Mizuho cautious on issuance after topping nomura

By Bloomberg
Mizuho Financial Group Inc., set to become the biggest underwriter of Japanese corporate bonds in 2014, is cautious on the outlook for next year as yields approaching zero percent put off investors.
Mizuho overtook Nomura Holdings Inc. earlier this month, managing 22.5 percent of 7.32 trillion yen ($61 billion) in sales excluding self-led issues, according to data compiled by Bloomberg. Deals decreased 3.3 percent from a year earlier. Billionaire Masayoshi Son’s SoftBank Corp. issued 1.1 trillion yen in notes to individuals this year to help fund acquisitions, accounting for 13 percent of total offerings.
The Bank of Japan’s increased bond buying since October has pushed average corporate yields to a record low 0.27 percent and four-year sovereign debt yields below zero, forcing top-rated issuers to offer extra premiums. Company notes are at risk of falling again next year if investors and sellers aren’t capable of finding mutually-acceptable terms, according to Mizuho.
“While it is going to be much more difficult than before under these very low interest rates, finding exactly the point that is satisfactory to both investors and issuers is going to be important,” Satoru Yamaguchi, a senior executive at Mizuho Securities Co., a unit of Japan’s third-largest bank, said in an interview. “With interest rates falling so far, we’ve hit a point in Japan where it is like ‘where do we go from here?’”
Japan’s 10-year sovereign yield dropped to a record 0.31 percent yesterday.
Top Underwriters
Mitsubishi UFJ Morgan Stanley Securities Co., a joint- venture of Morgan Stanley and Mitsubishi UFJ Financial Group Inc., Japan’s biggest bank, ranked third at 18.8 percent of deals, while Daiwa Securities Group Inc. was fourth at 16.7 percent.
Nomura, which underwrote 21.7 percent of this year’s total, was the leader from 2011 to 2013, according to data compiled by Bloomberg. Mizuho’s lead over Nomura is even greater when group company note offerings are included. Mizuho Financial, the holding company, and Mizuho Bank Ltd., the largest banking unit, sold 520 billion yen in debt this year, second only to SoftBank in terms of issuances.
Four-year Japanese government bond yields were at minus 0.01 percent yesterday, and yields as long as seven years were less than 0.1 percent. With the BOJ offering deposit-taking institutions an interest rate of 0.1 percent on excess funds placed with it, that level has become a floor for pricing regardless of previous credit spread levels. No corporate bond issuer has offered less than that this year.
Compensating Investors
Companies with high debt scores such as Sekisui House Ltd., graded AA by Japan Credit Rating Agency Ltd., and Nissan Motor Co.’s auto credit subsidiary both sold three-year bonds at 0.11 percent last month. The two, which have offered yield premiums of less than 10 basis points in previous sales, are in effect compensating investors for disappearing base interest rates by offering higher spreads than that.

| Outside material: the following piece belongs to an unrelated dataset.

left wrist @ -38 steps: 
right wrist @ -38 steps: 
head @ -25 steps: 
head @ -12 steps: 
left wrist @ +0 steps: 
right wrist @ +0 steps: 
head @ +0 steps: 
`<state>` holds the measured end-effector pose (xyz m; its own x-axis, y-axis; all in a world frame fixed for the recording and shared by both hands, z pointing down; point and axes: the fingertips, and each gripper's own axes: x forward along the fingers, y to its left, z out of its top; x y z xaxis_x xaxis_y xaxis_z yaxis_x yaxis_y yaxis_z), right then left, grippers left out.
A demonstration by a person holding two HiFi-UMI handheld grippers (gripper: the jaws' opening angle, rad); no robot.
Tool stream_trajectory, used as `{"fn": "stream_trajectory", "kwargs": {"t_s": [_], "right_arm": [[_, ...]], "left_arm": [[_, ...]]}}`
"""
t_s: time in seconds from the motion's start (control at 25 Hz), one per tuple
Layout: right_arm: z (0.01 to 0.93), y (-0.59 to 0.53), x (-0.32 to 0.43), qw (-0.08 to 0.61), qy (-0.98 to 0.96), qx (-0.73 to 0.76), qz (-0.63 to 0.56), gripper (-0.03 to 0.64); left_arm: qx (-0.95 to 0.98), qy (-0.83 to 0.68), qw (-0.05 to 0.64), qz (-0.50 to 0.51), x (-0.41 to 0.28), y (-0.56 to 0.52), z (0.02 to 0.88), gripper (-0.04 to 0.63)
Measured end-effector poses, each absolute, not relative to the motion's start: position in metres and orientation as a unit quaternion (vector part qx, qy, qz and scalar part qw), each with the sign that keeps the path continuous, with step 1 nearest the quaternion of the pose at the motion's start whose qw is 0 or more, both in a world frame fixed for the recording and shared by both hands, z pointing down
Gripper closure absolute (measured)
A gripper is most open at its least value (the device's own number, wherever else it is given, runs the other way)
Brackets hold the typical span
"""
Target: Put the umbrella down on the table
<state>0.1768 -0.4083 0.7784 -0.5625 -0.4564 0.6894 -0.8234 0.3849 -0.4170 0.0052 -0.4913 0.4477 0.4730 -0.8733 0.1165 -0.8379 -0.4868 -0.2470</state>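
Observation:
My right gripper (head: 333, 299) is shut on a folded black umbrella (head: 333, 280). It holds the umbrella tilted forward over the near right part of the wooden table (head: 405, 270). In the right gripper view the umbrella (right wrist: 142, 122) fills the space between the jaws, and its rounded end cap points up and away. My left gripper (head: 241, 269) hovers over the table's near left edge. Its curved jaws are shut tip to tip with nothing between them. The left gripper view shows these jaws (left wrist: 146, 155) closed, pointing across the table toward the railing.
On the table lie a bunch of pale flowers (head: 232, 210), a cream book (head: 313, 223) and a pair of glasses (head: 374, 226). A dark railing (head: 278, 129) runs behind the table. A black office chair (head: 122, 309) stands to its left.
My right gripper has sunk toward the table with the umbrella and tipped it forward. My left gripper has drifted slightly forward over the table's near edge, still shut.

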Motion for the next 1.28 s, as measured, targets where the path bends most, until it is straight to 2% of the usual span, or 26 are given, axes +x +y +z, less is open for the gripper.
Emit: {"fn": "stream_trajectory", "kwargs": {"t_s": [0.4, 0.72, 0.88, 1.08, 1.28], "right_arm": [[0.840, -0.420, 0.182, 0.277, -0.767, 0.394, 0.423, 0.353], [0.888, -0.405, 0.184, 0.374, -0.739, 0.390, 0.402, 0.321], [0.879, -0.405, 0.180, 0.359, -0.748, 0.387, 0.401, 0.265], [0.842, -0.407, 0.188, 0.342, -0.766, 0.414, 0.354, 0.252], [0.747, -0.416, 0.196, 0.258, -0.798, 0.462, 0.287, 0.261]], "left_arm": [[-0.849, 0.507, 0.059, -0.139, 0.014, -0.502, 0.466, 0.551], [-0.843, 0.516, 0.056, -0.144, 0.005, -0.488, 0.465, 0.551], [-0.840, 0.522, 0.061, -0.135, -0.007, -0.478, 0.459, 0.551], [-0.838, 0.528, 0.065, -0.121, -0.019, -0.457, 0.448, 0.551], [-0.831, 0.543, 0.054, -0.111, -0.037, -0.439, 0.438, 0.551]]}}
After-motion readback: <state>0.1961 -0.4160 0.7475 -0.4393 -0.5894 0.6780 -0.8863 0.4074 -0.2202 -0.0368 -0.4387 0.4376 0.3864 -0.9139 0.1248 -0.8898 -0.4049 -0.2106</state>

“Higher-rated issuers such as government agencies and municipalities are being forced to price bonds regardless of spreads,” said Masanori Azuma, the head of the debt capital markets department in Tokyo at Nomura Securities Co., Japan’s biggest brokerage.“Sales that should really be discussed in terms of spreads are now being restricted by absolute yield levels when priced because of the effects of monetary policy.”
The city of Kobe, rated AA by Japan’s Rating & Investment Information Inc., sold five-year notes on Dec. 11 at 0.101 percent, showing that investors are chasing even 1/10 of a basis point more than the BOJ’s deposit rate for lenders.
Longer Maturities
If the bond market moves too far to pricing terms favorable to issuers, investors won’t buy, and if investors demand too much, issuers will turn to bank loans, according to Mizuho’s Yamaguchi. Issuers are likely to sell more 10-year notes as they still give positive yields, with better-rated borrowers offering debt as long as 20 years, he said.
Companies aren’t taking on unneeded debt even at current levels and have plentiful cash, according to Nomura’s Azuma. That will probably cap sales next year, he said.
“With the exception of government bonds, we’re not likely to see much of an increase in sales next year,” said Mizuho’s Yamaguchi.